Guy and Delia are two kinds of dreamers --- one focused in on himself, the other out toward society; and Angel and Sam are likewise pragmatists, one willing in an uppity way to take what the world throws her way, the other carefully accepting of each individual's unique view of how that world works.
Into this unemployment-stricken afterglow of The Harlem Rennaisence steps Ricardo Engerman's Leland, a born-again Alabama carpenter new in New York and mistrustful of city morals, who sees in Angel's face that of his young wife dead in child-birth and offering marriage and love and a rigid style of life better suited to smaller towns and less emancipated minds.
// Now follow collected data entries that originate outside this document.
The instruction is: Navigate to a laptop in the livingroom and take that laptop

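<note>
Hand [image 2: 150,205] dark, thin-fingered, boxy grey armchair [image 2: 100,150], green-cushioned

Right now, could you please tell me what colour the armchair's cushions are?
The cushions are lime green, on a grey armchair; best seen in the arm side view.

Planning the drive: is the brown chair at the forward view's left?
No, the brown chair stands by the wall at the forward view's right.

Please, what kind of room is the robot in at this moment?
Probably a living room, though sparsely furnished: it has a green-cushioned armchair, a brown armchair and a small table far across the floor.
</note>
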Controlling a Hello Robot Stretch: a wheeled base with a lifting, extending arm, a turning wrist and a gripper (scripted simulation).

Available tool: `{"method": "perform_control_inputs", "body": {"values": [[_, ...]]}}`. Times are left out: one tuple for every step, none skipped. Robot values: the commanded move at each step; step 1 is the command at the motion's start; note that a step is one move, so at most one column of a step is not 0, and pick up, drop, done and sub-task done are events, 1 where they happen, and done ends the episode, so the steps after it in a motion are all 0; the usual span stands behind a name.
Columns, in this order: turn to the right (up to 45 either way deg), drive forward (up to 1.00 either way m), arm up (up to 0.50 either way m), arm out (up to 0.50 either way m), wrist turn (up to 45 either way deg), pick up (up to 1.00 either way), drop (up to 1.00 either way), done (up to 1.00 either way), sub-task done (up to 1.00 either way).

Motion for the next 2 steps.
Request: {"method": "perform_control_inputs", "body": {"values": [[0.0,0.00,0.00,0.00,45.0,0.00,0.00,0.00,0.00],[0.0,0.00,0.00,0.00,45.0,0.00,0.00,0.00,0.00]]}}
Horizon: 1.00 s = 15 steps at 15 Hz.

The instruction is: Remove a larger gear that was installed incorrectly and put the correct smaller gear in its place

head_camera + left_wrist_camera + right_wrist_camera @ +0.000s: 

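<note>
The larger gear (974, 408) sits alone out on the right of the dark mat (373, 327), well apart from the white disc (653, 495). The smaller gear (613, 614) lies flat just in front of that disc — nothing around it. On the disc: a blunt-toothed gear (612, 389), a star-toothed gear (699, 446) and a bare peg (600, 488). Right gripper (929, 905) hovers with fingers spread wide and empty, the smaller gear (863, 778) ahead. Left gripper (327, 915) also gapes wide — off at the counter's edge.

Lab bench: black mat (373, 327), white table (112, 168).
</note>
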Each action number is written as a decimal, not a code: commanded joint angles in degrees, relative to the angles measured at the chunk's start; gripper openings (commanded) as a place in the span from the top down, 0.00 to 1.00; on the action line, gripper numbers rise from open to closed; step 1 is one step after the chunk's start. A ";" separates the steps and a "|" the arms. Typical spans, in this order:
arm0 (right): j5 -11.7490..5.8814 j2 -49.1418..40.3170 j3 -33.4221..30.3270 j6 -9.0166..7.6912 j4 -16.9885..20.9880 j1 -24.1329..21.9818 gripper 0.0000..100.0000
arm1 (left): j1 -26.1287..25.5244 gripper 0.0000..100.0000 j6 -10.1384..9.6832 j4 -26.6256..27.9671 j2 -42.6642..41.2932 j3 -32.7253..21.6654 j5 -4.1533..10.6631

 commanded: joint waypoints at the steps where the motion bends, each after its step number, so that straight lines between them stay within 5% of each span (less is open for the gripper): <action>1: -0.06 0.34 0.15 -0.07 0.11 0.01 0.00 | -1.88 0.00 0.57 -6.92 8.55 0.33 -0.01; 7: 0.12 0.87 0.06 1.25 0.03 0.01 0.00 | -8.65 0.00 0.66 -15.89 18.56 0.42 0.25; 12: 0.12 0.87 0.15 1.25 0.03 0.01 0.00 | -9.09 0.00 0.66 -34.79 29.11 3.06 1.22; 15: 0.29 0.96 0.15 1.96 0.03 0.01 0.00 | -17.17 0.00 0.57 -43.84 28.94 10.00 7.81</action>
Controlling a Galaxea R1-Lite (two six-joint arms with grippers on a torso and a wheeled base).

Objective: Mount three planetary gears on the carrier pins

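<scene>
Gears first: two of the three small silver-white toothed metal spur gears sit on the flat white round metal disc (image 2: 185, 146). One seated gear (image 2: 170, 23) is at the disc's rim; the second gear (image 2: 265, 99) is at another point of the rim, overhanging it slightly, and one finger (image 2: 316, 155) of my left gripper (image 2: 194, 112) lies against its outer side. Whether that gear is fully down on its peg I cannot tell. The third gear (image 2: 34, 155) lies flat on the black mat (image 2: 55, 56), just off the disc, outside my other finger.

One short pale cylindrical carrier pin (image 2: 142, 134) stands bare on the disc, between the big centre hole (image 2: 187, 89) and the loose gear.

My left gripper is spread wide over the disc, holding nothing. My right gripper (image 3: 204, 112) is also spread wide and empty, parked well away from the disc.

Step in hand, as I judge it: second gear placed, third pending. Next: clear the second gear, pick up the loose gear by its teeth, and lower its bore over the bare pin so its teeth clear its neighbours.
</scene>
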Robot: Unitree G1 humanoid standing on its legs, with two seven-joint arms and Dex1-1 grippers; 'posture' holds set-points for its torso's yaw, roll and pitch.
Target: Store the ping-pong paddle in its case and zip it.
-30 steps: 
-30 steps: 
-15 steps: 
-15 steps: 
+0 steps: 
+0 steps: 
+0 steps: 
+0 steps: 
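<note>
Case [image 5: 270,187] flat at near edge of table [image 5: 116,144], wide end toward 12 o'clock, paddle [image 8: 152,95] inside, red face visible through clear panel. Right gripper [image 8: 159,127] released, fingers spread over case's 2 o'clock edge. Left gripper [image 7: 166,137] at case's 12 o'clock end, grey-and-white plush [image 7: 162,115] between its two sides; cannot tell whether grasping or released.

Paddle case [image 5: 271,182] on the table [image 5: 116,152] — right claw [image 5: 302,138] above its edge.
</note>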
Susan Davis has put two apartments and a brownstone entry-hall into the BCA Theatre, and Mark VanDerzee's lights throw the hot Harlem summer sunlight in a window through which, drink in hand, Angel watches a world bringing her new, unsettling surprises.
One of the true strengths of this story of a quintet of misfits is that the White world never gets a look-in, except for a pair of opportunistic club-owners that are off-stage annoyances. These fully-rounded Black characters do for, and do to one another in their own ways and in their own world, and live with the surprising consequences.
Director Jeffrey Robinson has kept all elements of the play direct and clear, while either he or Sound Designer Andy Aldous has supplied a bushel-full of vintage jass-recordings bridging every blackout between scenes or between acts with the hot sounds of freedom and boysterous improvisation.
Just add a sea of appreciative Black faces and "Let The Good Times Roll!"